**DATASET CONTENT**

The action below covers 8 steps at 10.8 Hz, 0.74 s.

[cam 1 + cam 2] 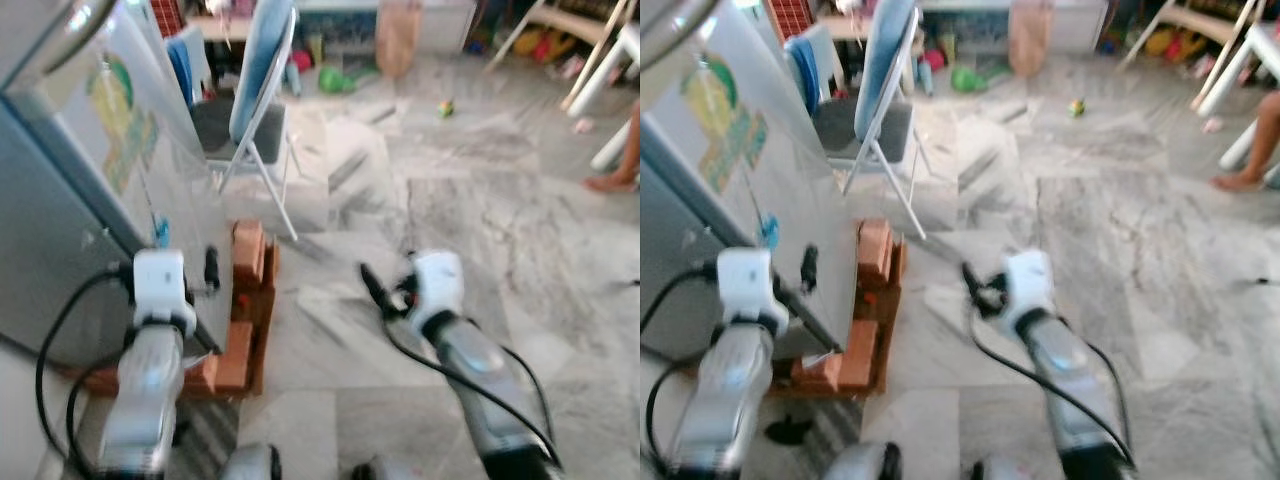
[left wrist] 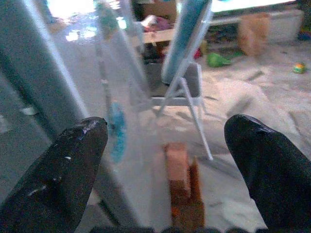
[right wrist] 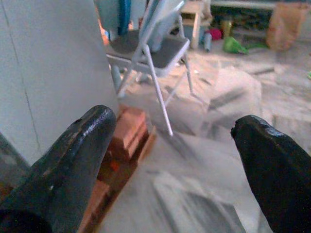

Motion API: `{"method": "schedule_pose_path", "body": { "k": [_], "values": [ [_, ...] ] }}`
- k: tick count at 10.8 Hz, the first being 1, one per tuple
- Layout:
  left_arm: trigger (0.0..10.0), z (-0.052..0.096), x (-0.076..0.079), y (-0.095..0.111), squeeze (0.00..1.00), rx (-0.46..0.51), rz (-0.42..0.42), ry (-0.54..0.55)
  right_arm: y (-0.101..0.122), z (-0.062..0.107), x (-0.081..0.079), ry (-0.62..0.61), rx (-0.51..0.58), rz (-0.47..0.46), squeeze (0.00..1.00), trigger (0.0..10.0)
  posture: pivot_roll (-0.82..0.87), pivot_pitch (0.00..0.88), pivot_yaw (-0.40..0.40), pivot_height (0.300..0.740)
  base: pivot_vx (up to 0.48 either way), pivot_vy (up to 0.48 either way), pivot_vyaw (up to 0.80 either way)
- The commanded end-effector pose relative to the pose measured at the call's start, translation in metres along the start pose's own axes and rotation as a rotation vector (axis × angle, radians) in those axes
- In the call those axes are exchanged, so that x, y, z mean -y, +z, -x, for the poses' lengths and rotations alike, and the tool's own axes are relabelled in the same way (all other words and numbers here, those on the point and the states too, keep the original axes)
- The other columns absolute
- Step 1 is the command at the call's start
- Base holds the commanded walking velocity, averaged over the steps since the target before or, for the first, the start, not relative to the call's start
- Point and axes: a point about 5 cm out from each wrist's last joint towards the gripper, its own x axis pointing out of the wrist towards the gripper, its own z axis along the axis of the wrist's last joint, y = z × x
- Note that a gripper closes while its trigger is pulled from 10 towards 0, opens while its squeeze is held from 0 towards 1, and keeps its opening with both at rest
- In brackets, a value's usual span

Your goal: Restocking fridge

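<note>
You are at the very start of restocking, as far as the frames show: neither pincer carries anything, and no groceries are visible. The fridge (image 1: 70,200) stands at the left, grey, its door shut, with stickers on the near face; it rests on a brick-and-wood base (image 1: 240,330). The left pincer (image 2: 165,160) sits near the fridge front, fingers spread wide with nothing between them. The right pincer (image 3: 170,160) hangs over the marble floor (image 1: 480,220) to the right, fingers likewise spread and empty. A folding chair (image 1: 260,110) stands farther back beside the fridge. Left to do, by my estimate: open the door, fetch items, place them inside. Head views are blurred.
</note>
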Motion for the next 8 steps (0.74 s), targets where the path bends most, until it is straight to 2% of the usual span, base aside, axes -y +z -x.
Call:
{"method": "schedule_pose_path", "body": {
  "k": [1, 2, 4, 8],
  "values": [
    [10.0, -0.008, -0.010, -0.003, 0.00, -0.007, -0.018, 0.048, 0.007, 0.000, -0.008, 0.026, 0.025, -0.003, 0.00, 10.0, 0.07, 0.118, 0.012, 0.740, 0.000, 0.000, 0.00],
    [10.0, -0.019, -0.018, -0.003, 0.00, -0.012, -0.033, 0.093, 0.008, 0.003, -0.008, 0.012, 0.026, -0.009, 0.00, 10.0, 0.05, 0.123, 0.019, 0.740, 0.000, 0.000, 0.00],
    [10.0, -0.028, -0.028, -0.006, 0.00, -0.031, -0.043, 0.132, 0.008, 0.010, -0.004, -0.010, 0.018, -0.013, 0.00, 10.0, 0.03, 0.138, 0.024, 0.740, 0.000, 0.000, 0.00],
    [10.0, -0.057, -0.034, 0.002, 0.00, -0.015, -0.046, 0.185, 0.009, 0.017, -0.009, -0.016, 0.009, -0.021, 0.00, 10.0, 0.02, 0.170, 0.031, 0.740, 0.000, 0.000, 0.00]
  ]
}}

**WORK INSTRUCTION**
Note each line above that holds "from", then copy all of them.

**REPLY TO THE TASK**
- Point and axes: a point about 5 cm out from each wrist's last joint towards the gripper, its own x axis pointing out of the wrist towards the gripper, its own z axis along the axis of the wrist's last joint, y = z × x
- Note that a gripper closes while its trigger is pulled from 10 towards 0, opens while its squeeze is held from 0 towards 1, and keeps its opening with both at rest

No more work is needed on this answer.